(Task objective):
The expected output is every record below, transcribed exactly, with the pictures left out.

(The data):
BEGIN

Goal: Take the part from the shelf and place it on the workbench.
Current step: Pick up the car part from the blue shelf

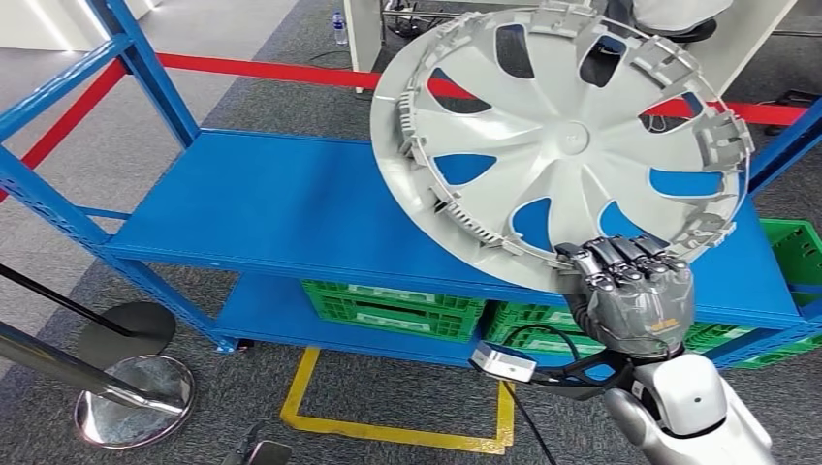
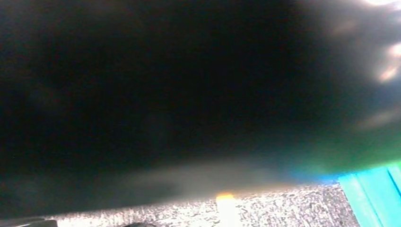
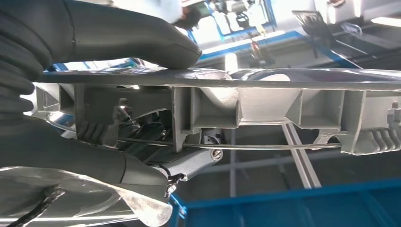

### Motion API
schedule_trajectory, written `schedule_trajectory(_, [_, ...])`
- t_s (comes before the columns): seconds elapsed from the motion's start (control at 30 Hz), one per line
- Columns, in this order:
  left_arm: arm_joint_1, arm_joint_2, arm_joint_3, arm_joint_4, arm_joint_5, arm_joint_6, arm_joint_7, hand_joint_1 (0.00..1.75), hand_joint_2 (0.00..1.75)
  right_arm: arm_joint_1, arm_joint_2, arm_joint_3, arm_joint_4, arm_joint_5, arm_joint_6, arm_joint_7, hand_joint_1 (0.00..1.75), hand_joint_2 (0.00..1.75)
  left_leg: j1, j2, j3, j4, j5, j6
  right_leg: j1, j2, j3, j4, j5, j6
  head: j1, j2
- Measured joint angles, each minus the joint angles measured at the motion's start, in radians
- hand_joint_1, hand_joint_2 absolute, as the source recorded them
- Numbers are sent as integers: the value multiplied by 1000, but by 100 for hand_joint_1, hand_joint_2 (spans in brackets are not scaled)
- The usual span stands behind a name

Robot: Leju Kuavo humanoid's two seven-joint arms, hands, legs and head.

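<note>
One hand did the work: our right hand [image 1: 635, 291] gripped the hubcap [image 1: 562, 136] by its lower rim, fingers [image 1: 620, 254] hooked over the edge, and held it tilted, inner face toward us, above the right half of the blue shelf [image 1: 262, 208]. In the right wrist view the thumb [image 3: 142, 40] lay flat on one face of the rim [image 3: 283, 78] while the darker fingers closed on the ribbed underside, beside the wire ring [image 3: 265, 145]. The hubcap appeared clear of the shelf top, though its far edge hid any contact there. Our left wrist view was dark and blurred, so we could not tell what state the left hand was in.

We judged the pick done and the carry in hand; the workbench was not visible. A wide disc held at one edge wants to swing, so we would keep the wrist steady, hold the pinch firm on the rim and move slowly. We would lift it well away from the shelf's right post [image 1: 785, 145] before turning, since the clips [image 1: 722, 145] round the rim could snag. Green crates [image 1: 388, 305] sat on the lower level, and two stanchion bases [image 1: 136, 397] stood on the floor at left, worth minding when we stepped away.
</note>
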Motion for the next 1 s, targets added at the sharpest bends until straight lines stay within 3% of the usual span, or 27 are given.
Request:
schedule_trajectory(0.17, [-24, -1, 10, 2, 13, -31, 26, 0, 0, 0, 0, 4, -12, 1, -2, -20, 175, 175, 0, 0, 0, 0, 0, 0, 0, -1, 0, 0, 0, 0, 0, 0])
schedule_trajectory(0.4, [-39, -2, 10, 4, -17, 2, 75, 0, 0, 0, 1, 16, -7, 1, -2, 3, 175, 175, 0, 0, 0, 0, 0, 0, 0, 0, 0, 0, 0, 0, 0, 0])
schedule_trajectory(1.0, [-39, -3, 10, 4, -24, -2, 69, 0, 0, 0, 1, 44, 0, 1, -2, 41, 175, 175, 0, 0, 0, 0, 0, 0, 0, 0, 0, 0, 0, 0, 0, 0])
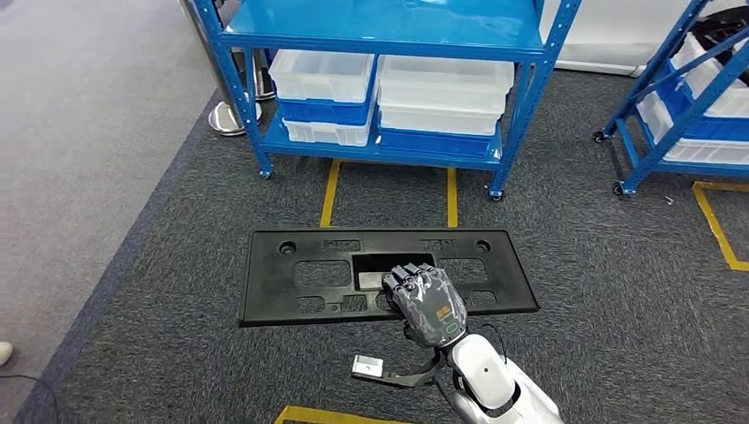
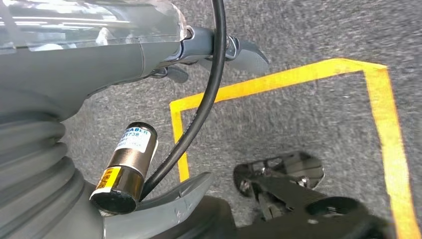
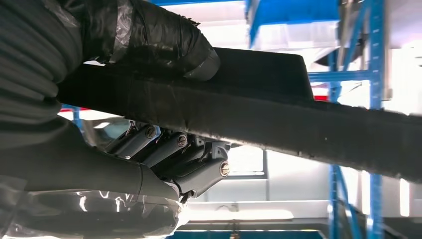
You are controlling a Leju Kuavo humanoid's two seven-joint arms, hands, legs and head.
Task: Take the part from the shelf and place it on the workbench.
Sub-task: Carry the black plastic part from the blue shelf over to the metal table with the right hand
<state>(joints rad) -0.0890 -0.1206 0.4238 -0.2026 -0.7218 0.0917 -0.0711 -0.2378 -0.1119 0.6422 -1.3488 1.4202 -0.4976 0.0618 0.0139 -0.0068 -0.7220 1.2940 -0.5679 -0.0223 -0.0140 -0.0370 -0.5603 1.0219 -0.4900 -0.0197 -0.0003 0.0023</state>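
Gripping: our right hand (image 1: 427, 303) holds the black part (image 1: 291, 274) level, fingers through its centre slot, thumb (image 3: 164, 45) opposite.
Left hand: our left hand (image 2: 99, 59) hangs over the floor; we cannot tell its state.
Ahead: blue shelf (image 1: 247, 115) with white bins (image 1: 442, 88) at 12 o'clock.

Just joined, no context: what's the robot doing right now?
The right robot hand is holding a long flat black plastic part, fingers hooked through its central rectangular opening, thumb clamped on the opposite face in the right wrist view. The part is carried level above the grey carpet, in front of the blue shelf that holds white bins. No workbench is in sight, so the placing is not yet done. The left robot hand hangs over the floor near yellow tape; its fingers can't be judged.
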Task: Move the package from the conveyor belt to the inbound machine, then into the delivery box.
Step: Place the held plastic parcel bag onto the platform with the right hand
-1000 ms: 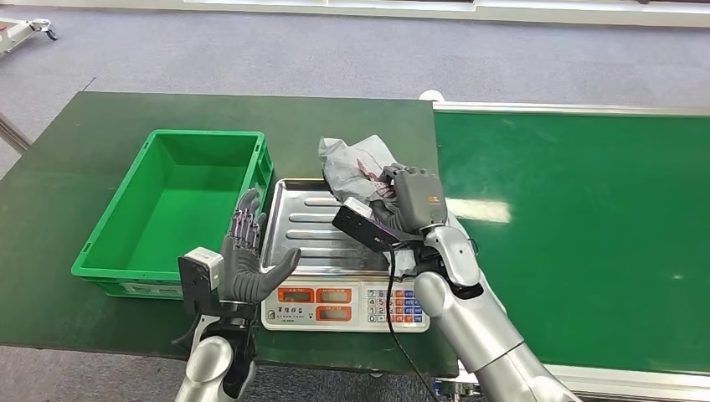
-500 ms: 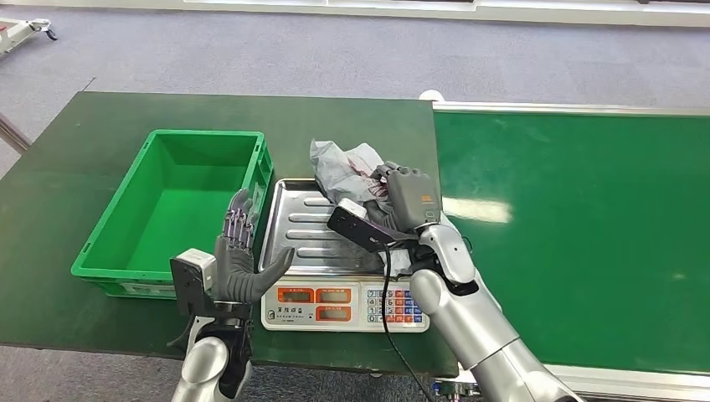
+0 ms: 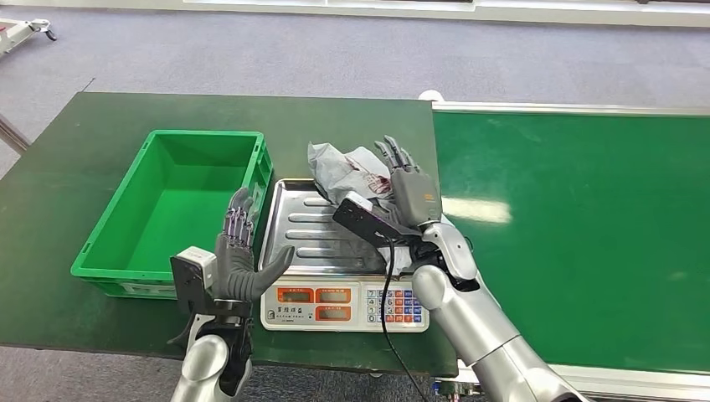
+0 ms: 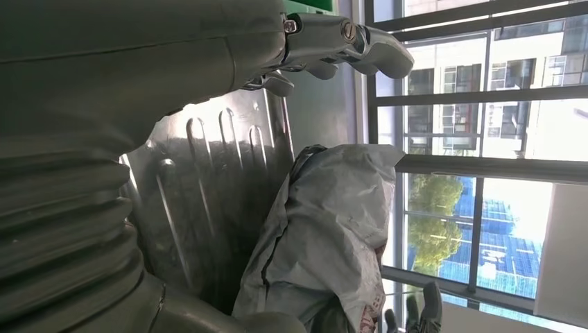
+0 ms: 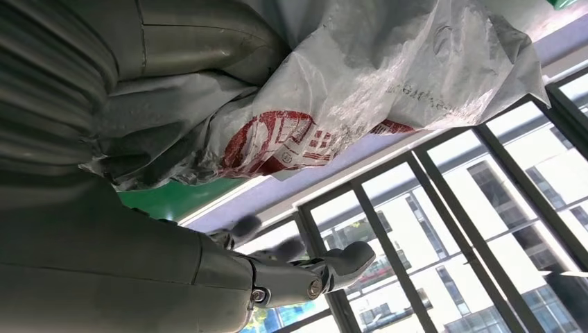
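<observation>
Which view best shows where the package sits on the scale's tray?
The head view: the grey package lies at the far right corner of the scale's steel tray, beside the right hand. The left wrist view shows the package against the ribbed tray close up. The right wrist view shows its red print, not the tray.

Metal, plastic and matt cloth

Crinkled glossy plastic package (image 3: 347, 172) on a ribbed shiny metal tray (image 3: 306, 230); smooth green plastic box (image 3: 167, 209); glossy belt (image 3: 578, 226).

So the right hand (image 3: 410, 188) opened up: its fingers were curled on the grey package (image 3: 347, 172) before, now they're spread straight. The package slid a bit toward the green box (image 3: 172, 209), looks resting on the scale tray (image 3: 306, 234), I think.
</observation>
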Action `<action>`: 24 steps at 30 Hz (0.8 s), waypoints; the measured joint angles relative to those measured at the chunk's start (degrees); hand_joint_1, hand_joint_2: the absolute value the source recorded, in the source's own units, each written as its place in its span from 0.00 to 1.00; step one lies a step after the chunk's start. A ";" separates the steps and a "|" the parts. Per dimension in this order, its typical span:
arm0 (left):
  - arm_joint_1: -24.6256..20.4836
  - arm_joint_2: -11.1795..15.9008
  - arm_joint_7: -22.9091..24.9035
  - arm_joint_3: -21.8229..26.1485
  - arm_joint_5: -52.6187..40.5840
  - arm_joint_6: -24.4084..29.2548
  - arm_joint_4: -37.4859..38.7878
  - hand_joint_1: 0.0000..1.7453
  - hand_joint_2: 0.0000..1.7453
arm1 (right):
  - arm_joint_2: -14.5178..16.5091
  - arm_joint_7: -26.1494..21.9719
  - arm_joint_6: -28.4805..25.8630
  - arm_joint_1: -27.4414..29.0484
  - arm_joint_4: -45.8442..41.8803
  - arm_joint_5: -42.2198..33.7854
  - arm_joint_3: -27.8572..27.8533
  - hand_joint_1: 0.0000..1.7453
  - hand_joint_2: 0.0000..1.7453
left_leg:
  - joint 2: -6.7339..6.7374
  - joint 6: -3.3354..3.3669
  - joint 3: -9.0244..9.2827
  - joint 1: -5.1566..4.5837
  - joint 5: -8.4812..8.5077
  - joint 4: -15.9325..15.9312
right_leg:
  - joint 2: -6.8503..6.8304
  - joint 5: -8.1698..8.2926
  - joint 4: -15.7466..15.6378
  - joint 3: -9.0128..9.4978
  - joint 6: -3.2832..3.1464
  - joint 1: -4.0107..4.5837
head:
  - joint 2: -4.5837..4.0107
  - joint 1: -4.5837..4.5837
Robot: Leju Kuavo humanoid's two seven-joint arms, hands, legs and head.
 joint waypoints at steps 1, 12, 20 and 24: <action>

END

(Answer space):
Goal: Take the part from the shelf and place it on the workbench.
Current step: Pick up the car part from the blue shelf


### Motion API
schedule_trajectory, written `schedule_trajectory(_, [_, ...])`
- t_s (comes before the columns): seconds elapsed from the motion's start (control at 30 Hz), one per line
- Columns, in this order:
  left_arm: arm_joint_1, arm_joint_2, arm_joint_3, arm_joint_4, arm_joint_5, arm_joint_6, arm_joint_7, hand_joint_1 (0.00..1.75), hand_joint_2 (0.00..1.75)
  right_arm: arm_joint_1, arm_joint_2, arm_joint_3, arm_joint_4, arm_joint_5, arm_joint_6, arm_joint_7, hand_joint_1 (0.00..1.75), hand_joint_2 (0.00..1.75)
  left_leg: j1, j2, j3, j4, j5, j6
  right_leg: j1, j2, j3, j4, j5, j6
  head: j1, j2
- Measured joint angles, each minus the joint angles measured at the motion's start, in radians
- hand_joint_1, hand_joint_2 absolute, as the source recorded them
- Numbers are sent as integers: the value multiplied by 1000, but by 100 for hand_joint_1, hand_joint_2 (spans in brackets are not scaled)
- The usual span stands behind a name

Robot: Leju Kuavo humanoid's two seven-joint arms, hands, legs and head.

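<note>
One hand did the work: our right hand [image 1: 635, 291] gripped the hubcap [image 1: 562, 136] by its lower rim, fingers [image 1: 620, 254] hooked over the edge, and held it tilted, inner face toward us, above the right half of the blue shelf [image 1: 262, 208]. In the right wrist view the thumb [image 3: 142, 40] lay flat on one face of the rim [image 3: 283, 78] while the darker fingers closed on the ribbed underside, beside the wire ring [image 3: 265, 145]. The hubcap appeared clear of the shelf top, though its far edge hid any contact there. Our left wrist view was dark and blurred, so we could not tell what state the left hand was in.

We judged the pick done and the carry in hand; the workbench was not visible. A wide disc held at one edge wants to swing, so we would keep the wrist steady, hold the pinch firm on the rim and move slowly. We would lift it well away from the shelf's right post [image 1: 785, 145] before turning, since the clips [image 1: 722, 145] round the rim could snag. Green crates [image 1: 388, 305] sat on the lower level, and two stanchion bases [image 1: 136, 397] stood on the floor at left, worth minding when we stepped away.
</note>
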Motion for the next 1 s, targets added at the sharpest bends until straight lines stay within 3% of the usual span, or 27 are given.
Request:
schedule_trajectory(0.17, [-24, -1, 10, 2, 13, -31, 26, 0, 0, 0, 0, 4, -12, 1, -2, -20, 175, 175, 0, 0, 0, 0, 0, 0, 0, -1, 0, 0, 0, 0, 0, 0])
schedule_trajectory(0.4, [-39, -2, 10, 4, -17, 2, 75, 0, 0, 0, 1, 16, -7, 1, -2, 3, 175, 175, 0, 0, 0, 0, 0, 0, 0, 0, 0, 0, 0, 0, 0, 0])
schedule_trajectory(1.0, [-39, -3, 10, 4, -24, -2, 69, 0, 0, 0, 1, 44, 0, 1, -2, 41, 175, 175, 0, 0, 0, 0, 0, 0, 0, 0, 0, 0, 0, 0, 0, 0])
You are controlling a Leju Kuavo humanoid's two seven-joint arms, hands, legs and head.
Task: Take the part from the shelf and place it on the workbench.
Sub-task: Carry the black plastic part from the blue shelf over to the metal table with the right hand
<state>(joints rad) -0.0890 -0.1206 0.4238 -0.2026 -0.7218 0.0917 -0.0711 -0.2378 -0.1119 0.6422 -1.3488 1.4202 -0.4976 0.0618 0.0139 -0.0068 -0.7220 1.2940 -0.5679 -0.0223 -0.0140 -0.0370 -0.5603 1.0219 -0.4900 -0.0197 -0.0003 0.0023</state>
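Gripping: our right hand (image 1: 427, 303) holds the black part (image 1: 291, 274) level, fingers through its centre slot, thumb (image 3: 164, 45) opposite.
Left hand: our left hand (image 2: 99, 59) hangs over the floor; we cannot tell its state.
Ahead: blue shelf (image 1: 247, 115) with white bins (image 1: 442, 88) at 12 o'clock.

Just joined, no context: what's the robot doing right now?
The right robot hand is holding a long flat black plastic part, fingers hooked through its central rectangular opening, thumb clamped on the opposite face in the right wrist view. The part is carried level above the grey carpet, in front of the blue shelf that holds white bins. No workbench is in sight, so the placing is not yet done. The left robot hand hangs over the floor near yellow tape; its fingers can't be judged.
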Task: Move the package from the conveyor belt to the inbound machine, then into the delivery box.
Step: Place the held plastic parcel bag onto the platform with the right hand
-1000 ms: 
-500 ms: 
+0 ms: 
+0 ms: 
+0 ms: 
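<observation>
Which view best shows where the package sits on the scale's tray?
The head view: the grey package lies at the far right corner of the scale's steel tray, beside the right hand. The left wrist view shows the package against the ribbed tray close up. The right wrist view shows its red print, not the tray.

Metal, plastic and matt cloth

Crinkled glossy plastic package (image 3: 347, 172) on a ribbed shiny metal tray (image 3: 306, 230); smooth green plastic box (image 3: 167, 209); glossy belt (image 3: 578, 226).

So the right hand (image 3: 410, 188) opened up: its fingers were curled on the grey package (image 3: 347, 172) before, now they're spread straight. The package slid a bit toward the green box (image 3: 172, 209), looks resting on the scale tray (image 3: 306, 234), I think.
</observation>
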Action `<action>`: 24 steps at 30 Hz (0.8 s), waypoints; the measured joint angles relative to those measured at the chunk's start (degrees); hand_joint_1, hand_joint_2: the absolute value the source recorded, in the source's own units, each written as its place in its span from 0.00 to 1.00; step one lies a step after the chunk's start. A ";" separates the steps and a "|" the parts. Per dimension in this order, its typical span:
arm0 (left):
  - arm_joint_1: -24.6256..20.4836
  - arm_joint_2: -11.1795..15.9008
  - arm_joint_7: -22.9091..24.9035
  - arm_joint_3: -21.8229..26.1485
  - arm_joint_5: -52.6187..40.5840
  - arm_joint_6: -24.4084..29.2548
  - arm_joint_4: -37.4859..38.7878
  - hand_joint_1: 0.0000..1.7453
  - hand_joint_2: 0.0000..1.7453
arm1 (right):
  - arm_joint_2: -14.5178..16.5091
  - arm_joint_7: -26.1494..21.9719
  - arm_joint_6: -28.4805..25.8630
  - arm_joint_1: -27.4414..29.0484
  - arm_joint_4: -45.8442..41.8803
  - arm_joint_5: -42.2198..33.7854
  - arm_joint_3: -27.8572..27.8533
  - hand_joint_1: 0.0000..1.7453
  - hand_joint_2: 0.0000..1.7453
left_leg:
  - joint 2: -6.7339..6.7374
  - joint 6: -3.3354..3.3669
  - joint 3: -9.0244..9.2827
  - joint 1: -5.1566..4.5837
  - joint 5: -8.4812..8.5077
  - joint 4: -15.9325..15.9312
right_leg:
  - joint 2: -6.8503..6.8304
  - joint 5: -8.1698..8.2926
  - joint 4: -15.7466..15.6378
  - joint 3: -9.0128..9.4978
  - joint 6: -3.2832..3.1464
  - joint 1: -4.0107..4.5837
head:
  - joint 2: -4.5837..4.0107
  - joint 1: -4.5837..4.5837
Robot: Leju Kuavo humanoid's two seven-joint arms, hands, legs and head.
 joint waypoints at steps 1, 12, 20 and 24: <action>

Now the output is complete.